• **Work task**:
Repeat the data exactly, leaving out any image.
Input data: Begin
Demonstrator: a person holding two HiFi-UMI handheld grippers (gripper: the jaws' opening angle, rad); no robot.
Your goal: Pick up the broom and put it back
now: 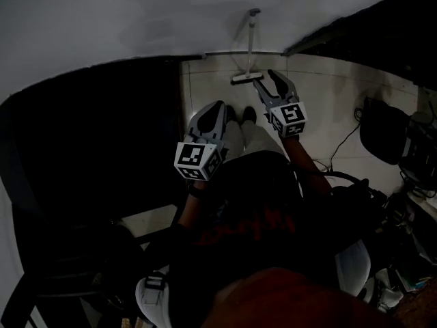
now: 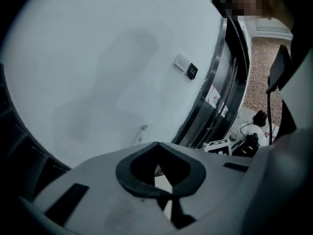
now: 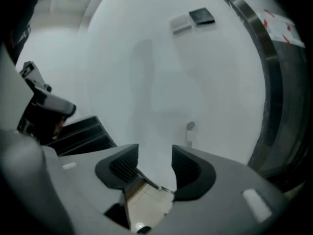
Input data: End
• **Result of this task**:
Demonstrator: a person holding two HiFi-UMI handheld grippers (gripper: the jaws' opening angle, rad); no robot.
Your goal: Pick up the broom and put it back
now: 
now: 
now: 

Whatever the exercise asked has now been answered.